Они минуту шли молча. Митя переложил лукошко на другое плечо.
— А все-таки нам надо поставить спектакль. Неужели мы такие размазни, что не сможем взять себя в руки! — Митя рассмеялся. — Теперь опыт есть. А с опытом лучше. Ты как, Макора, согласишься на новый спектакль?
— Будете начинать, так скажите, — просто ответила Макора.
— Не побоишься?
Она прикрылась концом полушалка, а глаза все равно выдавали улыбку.
— Стану опять посередь сцены, опущу руки, остолбенею… Ты уж с топором-то не выбегай. Хоть дровокольную палку прихвати, что ли…
Глава тринадцатая
ТРУДНЫЙ РАЗГОВОР НАЕДИНЕ
1
Комитет бедноты добрался, наконец, и до Ефимова заведения. Как с ним быть, думали долго. Махорочного едучего дыму напустили столько, что, пожалуй, не топор, а пудовую гирю повесь, так она закачается на сизых волнах, словно пробочный поплавок. Вынесли резолюцию: окулачить. Кожевню отобрать. Белоглазому дать твердое задание.

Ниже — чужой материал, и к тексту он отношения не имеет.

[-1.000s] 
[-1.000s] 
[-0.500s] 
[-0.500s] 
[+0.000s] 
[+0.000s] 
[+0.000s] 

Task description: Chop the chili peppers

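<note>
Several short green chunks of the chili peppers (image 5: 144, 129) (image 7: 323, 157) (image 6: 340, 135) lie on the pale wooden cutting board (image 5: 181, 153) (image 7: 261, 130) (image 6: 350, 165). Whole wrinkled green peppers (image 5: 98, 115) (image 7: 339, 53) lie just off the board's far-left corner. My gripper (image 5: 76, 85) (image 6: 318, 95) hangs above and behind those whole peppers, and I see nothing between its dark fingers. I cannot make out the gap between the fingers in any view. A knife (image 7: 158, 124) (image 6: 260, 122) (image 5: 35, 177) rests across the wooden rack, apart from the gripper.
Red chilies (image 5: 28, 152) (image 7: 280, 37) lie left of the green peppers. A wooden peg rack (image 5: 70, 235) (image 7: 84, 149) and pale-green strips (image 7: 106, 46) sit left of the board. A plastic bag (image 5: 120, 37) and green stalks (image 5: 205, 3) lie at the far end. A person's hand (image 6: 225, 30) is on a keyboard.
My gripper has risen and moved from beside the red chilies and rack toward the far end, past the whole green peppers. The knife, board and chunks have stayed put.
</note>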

Когда Синяков с понятыми пришел на кожевню, Бережной перебирал в уголке малую кипу выделанных кож. Оглянув заведение, председатель пожал плечами: пусто. Ни сырых шкур, ни готового товара. Инструменты валяются в беспорядке, где попало. Заглянули в чаны — и там нет ничего. Синяков вопросительно посмотрел на понятых. Те пожимали плечами. Он подошел к Бережному.
— Что-то я не вижу вашей продукции, Егор Павлович?
Егор старательно отковыривает насохшую корочку дубильной грязи со своего огромного кулака, не спешит с ответом.
— Тут все, товарищ председатель, — кивает он на кожи, что сейчас перебирал. — Больше нет…
— Плохи ваши дела, — иронически покачал головой председатель. — Кеша, переписывай, что оказалось, да пойдем к самому. С батрака какой спрос. Он дальше носа своего и не видит.